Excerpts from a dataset
▼

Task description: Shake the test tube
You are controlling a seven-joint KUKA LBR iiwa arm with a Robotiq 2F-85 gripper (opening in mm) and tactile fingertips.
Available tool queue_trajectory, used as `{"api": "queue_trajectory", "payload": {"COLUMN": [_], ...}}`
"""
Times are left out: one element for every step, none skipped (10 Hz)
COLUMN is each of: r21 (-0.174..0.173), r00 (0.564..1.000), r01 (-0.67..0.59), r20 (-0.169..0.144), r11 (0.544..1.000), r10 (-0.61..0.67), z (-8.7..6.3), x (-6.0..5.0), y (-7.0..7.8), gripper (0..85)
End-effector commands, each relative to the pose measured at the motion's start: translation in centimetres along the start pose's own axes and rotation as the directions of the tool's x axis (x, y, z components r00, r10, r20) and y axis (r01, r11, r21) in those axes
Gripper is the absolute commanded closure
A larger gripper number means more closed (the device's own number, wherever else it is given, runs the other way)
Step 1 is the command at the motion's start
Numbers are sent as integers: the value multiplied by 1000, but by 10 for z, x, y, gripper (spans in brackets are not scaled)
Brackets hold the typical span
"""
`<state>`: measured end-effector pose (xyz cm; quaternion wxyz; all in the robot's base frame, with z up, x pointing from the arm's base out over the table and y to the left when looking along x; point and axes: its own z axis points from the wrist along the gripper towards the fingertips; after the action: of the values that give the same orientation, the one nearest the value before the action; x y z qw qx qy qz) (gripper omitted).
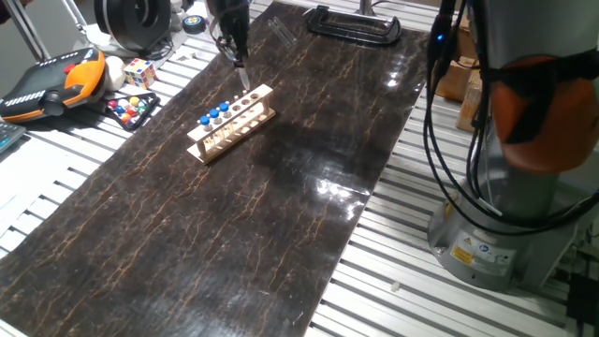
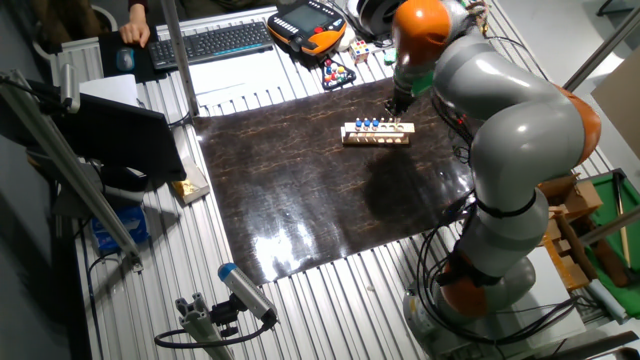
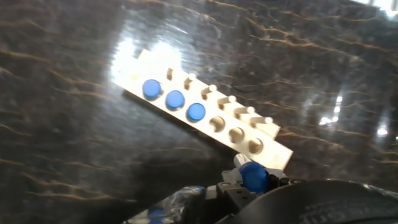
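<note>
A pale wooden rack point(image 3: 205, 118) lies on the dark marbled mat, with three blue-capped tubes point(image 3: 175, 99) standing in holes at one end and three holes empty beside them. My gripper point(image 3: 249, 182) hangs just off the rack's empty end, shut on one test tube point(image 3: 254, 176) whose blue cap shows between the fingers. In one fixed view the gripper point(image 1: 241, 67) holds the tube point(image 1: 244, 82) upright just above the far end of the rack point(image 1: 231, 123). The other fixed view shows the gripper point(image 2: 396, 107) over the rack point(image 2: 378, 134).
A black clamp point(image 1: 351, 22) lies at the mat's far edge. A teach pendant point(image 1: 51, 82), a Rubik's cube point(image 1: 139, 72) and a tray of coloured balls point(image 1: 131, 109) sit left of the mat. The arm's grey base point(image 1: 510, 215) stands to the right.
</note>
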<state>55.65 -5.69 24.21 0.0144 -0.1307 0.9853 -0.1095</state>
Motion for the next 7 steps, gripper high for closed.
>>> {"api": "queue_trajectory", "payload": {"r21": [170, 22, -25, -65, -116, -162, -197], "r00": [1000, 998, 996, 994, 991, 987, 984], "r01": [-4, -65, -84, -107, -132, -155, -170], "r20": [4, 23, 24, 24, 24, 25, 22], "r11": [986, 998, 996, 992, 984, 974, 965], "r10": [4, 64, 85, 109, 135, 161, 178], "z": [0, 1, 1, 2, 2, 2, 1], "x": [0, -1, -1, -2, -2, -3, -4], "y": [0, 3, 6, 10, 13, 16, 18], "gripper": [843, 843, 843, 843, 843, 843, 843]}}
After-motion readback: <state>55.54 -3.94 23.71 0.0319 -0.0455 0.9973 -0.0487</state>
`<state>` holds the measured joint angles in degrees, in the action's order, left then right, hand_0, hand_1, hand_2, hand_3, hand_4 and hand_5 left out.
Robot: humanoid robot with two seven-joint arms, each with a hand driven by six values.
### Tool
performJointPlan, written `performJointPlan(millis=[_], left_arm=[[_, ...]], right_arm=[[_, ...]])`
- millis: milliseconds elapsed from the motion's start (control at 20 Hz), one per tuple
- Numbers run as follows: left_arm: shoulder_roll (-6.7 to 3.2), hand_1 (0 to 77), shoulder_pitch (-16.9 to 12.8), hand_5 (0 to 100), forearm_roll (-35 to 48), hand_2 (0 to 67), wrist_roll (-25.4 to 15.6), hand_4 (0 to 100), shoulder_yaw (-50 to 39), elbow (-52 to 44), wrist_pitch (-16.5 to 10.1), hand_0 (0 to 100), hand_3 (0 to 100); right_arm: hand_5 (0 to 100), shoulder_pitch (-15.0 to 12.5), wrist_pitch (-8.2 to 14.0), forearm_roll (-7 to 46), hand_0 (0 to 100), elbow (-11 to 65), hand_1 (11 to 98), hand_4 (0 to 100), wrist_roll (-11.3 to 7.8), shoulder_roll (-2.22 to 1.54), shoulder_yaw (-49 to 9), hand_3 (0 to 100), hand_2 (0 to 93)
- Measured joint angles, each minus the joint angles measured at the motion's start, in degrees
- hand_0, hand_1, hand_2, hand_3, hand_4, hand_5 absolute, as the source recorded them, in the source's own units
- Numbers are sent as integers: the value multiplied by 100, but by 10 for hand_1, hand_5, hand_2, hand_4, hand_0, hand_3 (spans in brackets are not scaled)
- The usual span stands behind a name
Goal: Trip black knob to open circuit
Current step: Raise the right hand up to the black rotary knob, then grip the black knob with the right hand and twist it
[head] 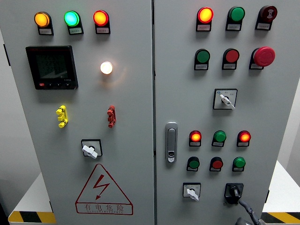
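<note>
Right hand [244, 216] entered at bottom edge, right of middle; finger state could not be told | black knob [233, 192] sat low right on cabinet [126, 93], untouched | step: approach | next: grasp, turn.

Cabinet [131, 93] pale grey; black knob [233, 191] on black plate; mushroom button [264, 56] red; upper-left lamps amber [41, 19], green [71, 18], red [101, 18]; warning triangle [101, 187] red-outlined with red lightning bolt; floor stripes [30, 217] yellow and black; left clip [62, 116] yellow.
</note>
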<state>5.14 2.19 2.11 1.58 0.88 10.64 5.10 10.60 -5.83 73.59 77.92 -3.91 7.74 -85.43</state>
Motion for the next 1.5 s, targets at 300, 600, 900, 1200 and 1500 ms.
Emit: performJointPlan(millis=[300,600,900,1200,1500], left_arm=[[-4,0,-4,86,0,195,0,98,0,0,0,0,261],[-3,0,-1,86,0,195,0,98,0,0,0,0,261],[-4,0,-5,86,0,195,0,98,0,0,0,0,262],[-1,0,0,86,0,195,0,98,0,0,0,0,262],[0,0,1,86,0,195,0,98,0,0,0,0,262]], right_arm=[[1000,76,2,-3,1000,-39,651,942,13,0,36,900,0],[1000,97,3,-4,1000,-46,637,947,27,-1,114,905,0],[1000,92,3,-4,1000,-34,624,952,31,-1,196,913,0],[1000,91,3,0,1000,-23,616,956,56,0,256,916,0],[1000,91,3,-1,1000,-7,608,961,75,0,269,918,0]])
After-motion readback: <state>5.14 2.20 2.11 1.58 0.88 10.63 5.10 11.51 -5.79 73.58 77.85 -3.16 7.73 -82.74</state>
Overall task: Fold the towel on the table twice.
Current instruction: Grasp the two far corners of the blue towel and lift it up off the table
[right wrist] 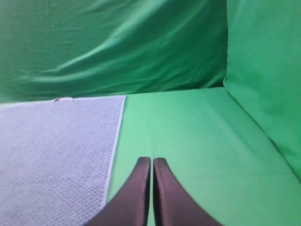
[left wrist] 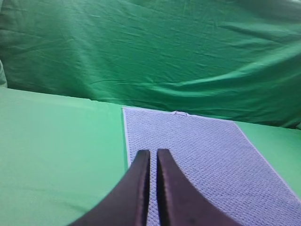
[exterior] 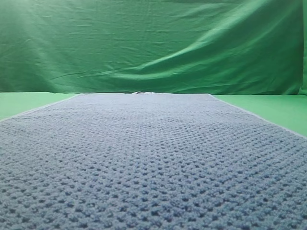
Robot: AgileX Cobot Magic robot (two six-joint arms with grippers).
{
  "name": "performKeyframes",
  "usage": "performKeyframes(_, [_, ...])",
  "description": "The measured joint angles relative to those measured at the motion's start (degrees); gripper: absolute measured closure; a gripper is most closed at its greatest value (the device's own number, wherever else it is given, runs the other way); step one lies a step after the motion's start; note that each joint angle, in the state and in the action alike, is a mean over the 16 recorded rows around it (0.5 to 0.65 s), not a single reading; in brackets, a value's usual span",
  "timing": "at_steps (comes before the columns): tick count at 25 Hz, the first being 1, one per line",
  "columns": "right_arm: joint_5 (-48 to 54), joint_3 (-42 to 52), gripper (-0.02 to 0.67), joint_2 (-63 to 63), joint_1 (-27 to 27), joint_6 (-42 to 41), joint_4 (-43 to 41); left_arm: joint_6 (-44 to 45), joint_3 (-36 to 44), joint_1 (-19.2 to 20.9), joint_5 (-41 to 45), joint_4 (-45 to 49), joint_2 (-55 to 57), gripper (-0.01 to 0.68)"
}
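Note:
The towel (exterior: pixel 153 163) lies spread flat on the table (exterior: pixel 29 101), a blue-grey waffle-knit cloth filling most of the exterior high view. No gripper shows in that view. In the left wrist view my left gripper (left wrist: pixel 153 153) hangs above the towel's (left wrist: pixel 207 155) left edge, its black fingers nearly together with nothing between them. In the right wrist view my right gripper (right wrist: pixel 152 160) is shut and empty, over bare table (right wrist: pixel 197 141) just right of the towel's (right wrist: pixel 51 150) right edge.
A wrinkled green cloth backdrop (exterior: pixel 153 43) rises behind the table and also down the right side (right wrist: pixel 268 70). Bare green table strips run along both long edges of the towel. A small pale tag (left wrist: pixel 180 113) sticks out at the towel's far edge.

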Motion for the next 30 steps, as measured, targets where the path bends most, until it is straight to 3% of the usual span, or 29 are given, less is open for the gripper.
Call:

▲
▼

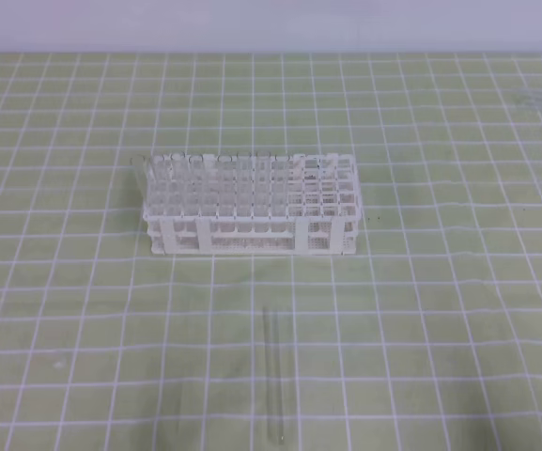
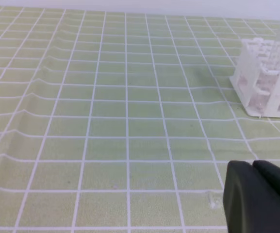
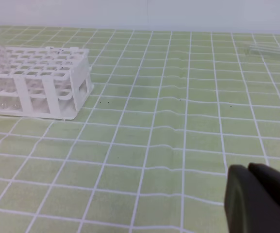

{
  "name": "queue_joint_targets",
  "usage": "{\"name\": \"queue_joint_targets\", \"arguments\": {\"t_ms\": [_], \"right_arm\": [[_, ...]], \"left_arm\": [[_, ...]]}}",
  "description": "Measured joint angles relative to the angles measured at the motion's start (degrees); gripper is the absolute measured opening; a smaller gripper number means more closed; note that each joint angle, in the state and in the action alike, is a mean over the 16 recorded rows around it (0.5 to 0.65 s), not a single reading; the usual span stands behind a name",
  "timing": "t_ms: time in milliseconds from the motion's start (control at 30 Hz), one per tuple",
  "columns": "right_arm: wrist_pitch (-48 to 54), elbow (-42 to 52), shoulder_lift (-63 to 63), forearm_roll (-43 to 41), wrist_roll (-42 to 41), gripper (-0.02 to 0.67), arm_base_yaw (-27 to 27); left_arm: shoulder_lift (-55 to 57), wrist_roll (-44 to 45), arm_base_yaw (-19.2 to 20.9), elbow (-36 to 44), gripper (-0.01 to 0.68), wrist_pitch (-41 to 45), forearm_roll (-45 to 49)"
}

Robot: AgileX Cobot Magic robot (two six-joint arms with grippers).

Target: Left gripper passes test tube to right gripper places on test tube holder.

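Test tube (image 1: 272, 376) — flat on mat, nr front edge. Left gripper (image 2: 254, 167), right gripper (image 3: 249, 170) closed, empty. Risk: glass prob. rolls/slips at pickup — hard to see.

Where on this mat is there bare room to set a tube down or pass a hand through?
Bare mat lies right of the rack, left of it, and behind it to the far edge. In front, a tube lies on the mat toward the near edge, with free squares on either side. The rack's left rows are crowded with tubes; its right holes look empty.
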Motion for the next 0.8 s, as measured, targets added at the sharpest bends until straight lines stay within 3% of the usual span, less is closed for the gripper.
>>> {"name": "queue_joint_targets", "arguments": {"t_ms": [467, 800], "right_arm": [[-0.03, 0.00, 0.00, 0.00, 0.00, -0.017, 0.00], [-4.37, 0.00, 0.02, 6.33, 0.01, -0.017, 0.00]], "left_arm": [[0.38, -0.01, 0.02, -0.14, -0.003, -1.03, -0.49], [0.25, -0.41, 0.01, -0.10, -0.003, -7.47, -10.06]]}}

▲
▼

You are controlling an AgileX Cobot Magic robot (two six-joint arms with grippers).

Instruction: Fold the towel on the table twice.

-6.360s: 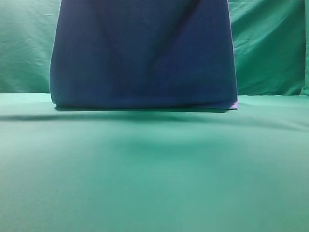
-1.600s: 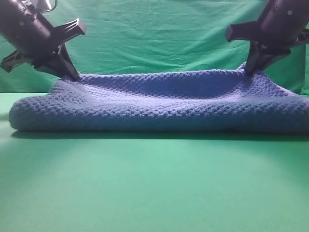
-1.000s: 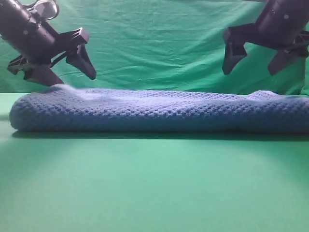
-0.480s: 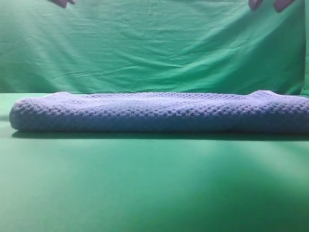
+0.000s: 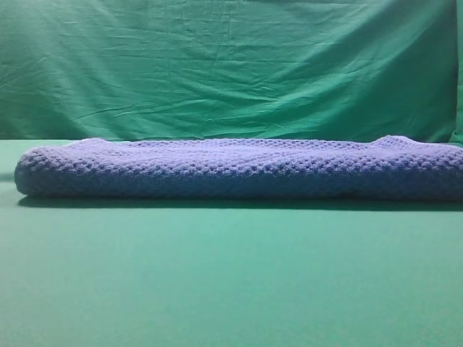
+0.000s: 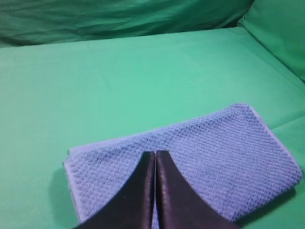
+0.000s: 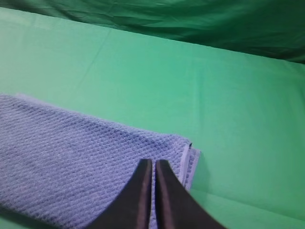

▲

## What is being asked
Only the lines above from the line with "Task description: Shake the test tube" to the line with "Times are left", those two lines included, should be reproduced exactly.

## Exercise response
Task description: Shake the test tube
You are controlling a seven-joint KUKA LBR iiwa arm with a Robotiq 2F-85 gripper (opening in mm) and tactile fingertips.
Available tool queue_trajectory, used as `{"api": "queue_trajectory", "payload": {"COLUMN": [_], ...}}`
"""
Times are left out: one element for every step, none skipped (10 Hz)

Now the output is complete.